— Description of the task —
In the entries that follow, the first line to write out is the one containing "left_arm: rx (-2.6", and the last is the one containing "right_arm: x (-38". Reproduce that stretch exactly, with nothing before or after it.
[Start of Attachment]
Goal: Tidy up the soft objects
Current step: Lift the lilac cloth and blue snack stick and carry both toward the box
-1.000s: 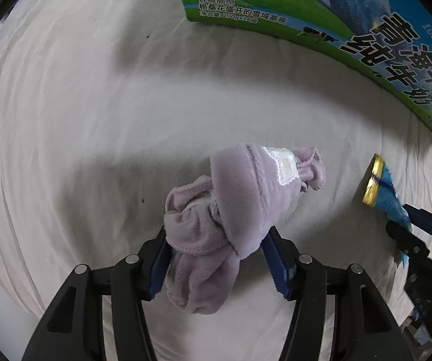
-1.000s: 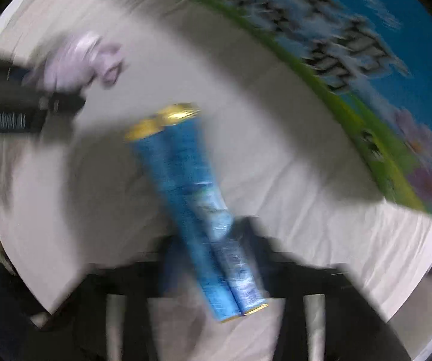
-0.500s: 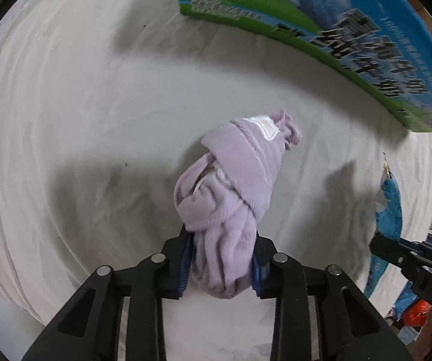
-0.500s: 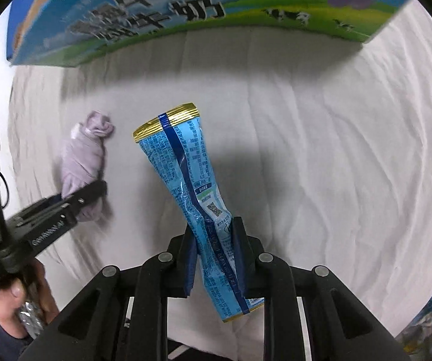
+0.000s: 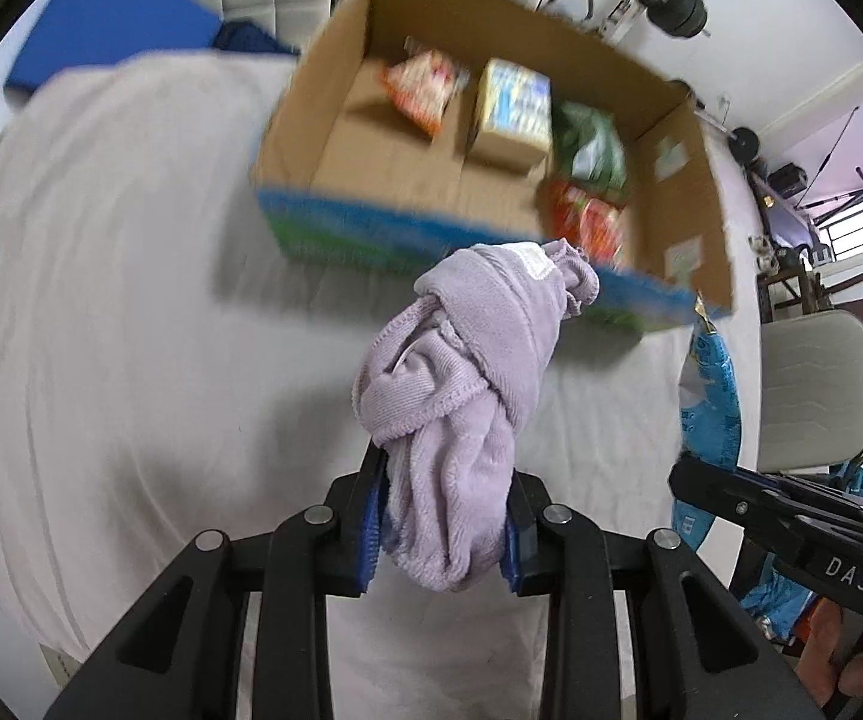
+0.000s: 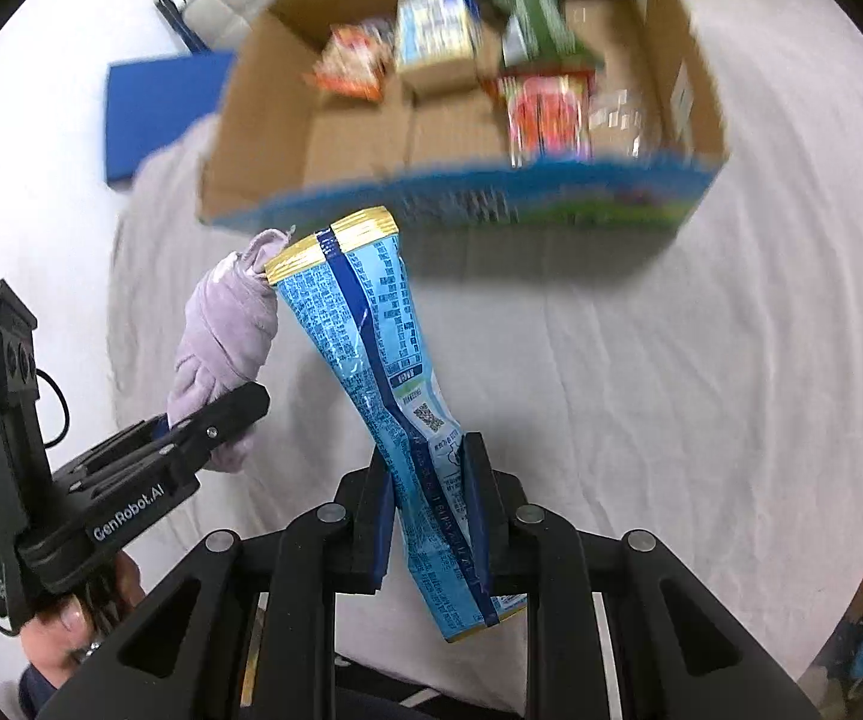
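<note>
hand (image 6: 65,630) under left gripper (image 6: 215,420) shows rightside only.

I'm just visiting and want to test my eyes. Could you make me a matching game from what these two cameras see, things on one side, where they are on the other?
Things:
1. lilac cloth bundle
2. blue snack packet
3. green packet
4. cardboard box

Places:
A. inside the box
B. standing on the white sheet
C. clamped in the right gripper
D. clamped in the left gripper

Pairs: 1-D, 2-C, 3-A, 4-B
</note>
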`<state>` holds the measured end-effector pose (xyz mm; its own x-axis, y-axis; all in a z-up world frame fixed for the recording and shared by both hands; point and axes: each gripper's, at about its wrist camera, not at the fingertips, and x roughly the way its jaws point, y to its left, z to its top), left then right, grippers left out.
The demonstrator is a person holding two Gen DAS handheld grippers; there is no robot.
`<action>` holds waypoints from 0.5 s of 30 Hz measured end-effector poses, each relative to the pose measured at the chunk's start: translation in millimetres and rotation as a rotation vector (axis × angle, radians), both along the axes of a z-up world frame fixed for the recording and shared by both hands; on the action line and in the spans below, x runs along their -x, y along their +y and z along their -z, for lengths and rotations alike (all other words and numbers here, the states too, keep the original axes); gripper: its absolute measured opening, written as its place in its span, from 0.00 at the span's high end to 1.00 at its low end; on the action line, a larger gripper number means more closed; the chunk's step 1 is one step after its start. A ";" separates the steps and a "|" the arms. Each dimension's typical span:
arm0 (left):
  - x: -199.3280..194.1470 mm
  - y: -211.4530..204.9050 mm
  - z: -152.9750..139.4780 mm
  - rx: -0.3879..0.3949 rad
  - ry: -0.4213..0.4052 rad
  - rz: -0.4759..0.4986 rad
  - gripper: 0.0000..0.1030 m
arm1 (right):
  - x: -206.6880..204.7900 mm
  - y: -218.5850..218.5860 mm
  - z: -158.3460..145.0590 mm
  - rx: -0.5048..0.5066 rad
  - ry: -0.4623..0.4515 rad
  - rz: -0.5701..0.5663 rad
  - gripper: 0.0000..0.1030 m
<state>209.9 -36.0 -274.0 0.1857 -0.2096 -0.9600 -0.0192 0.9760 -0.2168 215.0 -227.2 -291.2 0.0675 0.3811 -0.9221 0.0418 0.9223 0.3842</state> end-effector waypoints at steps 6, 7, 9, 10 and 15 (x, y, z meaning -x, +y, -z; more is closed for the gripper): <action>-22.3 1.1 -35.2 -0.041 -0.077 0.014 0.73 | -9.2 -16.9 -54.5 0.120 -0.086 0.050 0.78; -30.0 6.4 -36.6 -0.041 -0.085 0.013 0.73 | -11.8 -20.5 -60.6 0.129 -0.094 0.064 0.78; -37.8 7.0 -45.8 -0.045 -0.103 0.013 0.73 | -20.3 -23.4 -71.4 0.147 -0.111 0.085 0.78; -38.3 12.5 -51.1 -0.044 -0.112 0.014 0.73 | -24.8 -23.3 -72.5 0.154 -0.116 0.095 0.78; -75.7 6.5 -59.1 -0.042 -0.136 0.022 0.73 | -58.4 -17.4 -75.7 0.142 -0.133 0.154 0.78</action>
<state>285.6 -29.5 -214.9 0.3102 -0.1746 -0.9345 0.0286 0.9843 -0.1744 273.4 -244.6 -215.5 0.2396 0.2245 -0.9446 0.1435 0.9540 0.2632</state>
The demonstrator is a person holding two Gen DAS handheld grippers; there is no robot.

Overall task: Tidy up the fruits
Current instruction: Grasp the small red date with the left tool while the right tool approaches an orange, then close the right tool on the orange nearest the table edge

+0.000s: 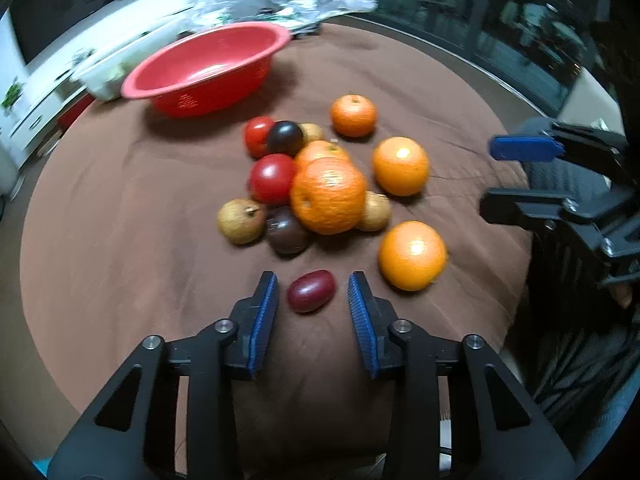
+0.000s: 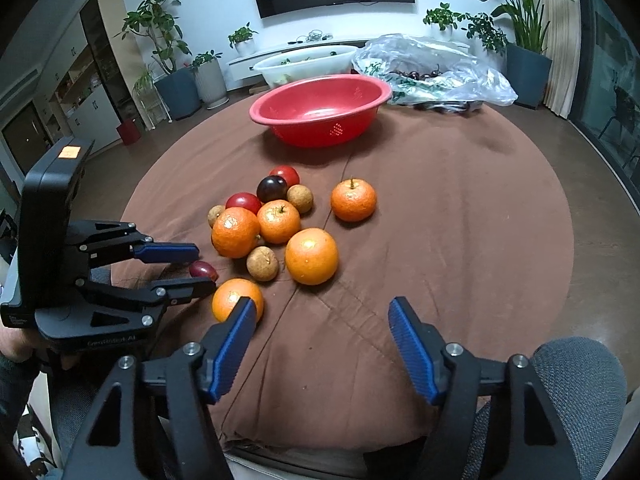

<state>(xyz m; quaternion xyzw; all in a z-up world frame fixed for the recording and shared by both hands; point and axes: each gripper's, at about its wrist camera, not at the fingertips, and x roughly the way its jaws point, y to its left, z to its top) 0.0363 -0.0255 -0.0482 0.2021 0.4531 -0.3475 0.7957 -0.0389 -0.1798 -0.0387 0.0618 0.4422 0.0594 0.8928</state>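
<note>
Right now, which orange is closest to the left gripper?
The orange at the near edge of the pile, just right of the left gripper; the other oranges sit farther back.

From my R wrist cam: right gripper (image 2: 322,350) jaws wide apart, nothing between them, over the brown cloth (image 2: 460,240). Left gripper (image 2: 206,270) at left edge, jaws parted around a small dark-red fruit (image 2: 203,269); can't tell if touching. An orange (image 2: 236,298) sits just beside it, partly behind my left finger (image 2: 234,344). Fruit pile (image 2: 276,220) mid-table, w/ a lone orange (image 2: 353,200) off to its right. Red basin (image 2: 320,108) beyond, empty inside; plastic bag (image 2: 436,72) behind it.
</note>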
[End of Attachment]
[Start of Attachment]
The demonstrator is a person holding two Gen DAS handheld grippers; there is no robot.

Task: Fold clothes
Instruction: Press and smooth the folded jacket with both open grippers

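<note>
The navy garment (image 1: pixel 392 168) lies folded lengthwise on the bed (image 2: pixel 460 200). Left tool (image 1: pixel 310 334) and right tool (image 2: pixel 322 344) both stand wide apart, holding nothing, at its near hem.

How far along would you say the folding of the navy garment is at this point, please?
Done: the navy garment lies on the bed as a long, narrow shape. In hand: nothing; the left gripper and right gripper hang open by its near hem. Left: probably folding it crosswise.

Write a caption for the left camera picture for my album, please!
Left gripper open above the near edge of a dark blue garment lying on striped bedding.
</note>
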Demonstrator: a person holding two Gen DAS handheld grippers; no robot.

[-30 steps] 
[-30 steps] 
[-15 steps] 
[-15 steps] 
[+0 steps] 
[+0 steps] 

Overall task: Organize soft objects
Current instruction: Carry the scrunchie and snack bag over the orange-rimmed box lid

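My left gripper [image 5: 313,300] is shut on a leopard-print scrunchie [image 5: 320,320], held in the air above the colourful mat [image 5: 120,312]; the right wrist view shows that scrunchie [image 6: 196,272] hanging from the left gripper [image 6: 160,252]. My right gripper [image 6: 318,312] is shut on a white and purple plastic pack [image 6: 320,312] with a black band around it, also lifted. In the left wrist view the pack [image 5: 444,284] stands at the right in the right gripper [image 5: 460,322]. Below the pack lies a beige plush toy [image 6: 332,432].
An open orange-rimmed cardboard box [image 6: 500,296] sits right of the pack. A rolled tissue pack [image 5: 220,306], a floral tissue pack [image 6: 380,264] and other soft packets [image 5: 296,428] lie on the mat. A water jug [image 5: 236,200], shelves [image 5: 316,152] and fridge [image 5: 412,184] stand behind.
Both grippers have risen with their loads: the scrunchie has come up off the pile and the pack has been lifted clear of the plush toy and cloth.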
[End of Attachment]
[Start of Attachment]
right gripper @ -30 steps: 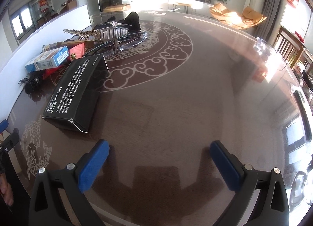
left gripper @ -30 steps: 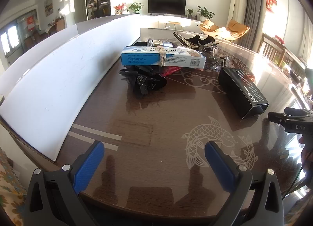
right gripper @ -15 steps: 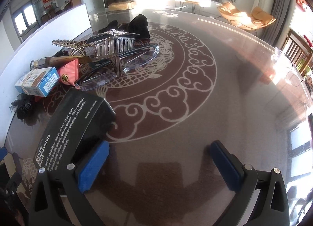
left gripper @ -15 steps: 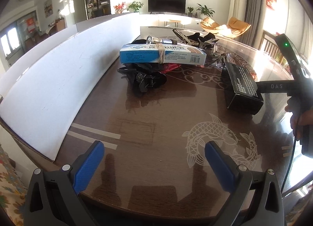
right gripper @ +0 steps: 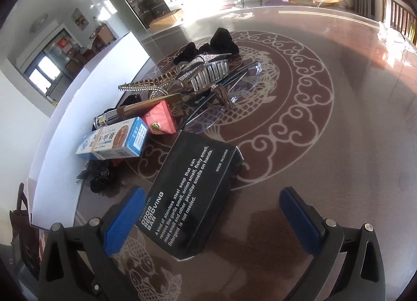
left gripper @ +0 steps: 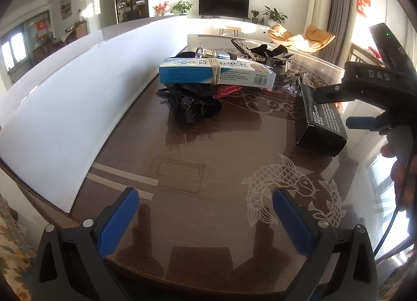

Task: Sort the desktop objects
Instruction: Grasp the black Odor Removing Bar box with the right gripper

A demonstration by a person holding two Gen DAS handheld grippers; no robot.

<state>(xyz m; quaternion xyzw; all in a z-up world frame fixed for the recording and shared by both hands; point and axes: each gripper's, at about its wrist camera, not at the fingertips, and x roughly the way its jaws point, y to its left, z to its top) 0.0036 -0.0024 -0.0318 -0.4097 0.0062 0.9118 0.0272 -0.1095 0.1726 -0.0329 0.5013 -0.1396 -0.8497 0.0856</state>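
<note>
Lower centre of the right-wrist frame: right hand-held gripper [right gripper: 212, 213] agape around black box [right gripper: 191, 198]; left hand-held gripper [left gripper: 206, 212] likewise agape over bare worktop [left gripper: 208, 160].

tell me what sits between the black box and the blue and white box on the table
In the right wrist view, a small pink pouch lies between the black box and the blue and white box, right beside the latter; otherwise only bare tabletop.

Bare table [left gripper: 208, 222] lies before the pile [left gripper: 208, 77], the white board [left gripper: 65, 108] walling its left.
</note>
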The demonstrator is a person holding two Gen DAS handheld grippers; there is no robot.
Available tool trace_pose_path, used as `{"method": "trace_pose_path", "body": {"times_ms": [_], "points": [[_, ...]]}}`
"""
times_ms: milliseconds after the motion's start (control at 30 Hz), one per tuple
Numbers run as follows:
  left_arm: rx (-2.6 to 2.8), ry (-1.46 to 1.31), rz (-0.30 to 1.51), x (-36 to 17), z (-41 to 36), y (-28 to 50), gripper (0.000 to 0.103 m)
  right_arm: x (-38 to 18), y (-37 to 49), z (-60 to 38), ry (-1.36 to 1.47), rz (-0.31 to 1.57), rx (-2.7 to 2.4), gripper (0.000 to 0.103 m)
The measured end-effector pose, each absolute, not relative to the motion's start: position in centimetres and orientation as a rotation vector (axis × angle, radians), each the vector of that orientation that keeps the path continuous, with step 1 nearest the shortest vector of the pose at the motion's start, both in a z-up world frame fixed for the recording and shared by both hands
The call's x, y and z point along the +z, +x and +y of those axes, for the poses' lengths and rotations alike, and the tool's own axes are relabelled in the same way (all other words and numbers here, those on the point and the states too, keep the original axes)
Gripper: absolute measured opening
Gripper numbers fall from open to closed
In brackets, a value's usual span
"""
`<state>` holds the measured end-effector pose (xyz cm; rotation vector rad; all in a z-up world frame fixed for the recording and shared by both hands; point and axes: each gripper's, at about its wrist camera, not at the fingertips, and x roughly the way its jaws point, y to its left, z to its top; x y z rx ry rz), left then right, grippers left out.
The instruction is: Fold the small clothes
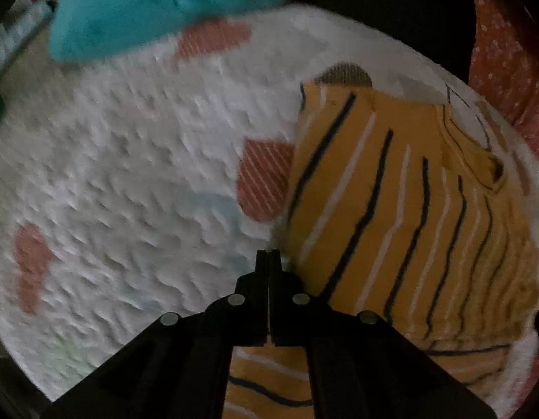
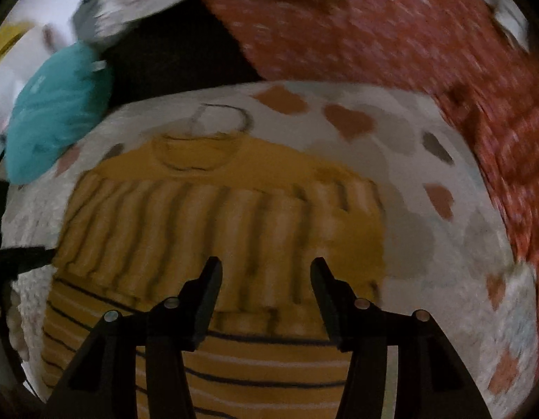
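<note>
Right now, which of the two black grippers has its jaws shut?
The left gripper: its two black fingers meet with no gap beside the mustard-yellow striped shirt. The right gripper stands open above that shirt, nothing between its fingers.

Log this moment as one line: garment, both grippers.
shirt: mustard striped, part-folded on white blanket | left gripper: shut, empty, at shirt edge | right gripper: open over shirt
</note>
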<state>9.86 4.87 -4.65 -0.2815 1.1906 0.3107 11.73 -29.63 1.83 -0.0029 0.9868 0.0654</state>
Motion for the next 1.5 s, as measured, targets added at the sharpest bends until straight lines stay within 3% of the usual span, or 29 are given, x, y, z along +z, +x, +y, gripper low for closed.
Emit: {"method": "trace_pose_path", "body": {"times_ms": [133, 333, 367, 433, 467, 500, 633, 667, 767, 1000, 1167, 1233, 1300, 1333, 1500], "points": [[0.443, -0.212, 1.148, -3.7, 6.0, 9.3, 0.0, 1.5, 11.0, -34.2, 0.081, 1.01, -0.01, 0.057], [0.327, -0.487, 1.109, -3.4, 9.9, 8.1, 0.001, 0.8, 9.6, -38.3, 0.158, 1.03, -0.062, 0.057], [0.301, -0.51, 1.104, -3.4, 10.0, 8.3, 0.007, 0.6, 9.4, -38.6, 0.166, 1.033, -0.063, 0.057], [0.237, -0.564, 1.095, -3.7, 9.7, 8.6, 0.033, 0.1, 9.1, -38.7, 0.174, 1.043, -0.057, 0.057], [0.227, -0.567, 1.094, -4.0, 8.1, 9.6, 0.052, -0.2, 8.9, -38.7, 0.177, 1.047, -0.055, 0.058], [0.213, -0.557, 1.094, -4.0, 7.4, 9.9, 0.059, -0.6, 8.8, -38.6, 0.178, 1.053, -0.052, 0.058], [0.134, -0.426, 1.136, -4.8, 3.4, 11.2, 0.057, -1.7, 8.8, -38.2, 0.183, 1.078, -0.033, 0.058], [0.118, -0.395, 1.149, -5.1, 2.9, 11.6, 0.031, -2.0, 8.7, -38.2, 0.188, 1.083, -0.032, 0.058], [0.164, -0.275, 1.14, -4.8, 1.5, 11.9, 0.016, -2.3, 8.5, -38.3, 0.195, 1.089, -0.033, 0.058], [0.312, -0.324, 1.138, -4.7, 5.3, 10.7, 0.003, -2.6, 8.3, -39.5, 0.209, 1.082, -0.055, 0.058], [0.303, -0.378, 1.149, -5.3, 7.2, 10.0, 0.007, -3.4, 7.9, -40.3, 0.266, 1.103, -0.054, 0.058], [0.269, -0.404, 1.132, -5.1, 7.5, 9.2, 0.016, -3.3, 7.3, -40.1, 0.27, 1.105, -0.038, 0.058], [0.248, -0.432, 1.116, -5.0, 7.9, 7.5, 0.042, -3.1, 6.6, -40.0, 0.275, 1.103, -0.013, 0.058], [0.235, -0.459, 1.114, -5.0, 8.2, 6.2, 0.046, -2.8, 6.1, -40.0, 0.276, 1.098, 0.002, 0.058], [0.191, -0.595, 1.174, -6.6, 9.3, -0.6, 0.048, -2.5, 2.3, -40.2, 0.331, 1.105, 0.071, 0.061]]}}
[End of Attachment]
— Task answer —
  left_arm: rx (-2.6 to 2.8), ry (-1.46 to 1.31), rz (-0.30 to 1.51), x (-36 to 17), z (-41 to 36), y (-28 to 50), gripper (0.000 to 0.103 m)
  right_arm: x (-38 to 18), y (-37 to 49), z (-60 to 38), ry (-1.36 to 1.47), rz (-0.31 to 1.57), rx (-2.7 to 2.4), gripper (0.000 to 0.103 m)

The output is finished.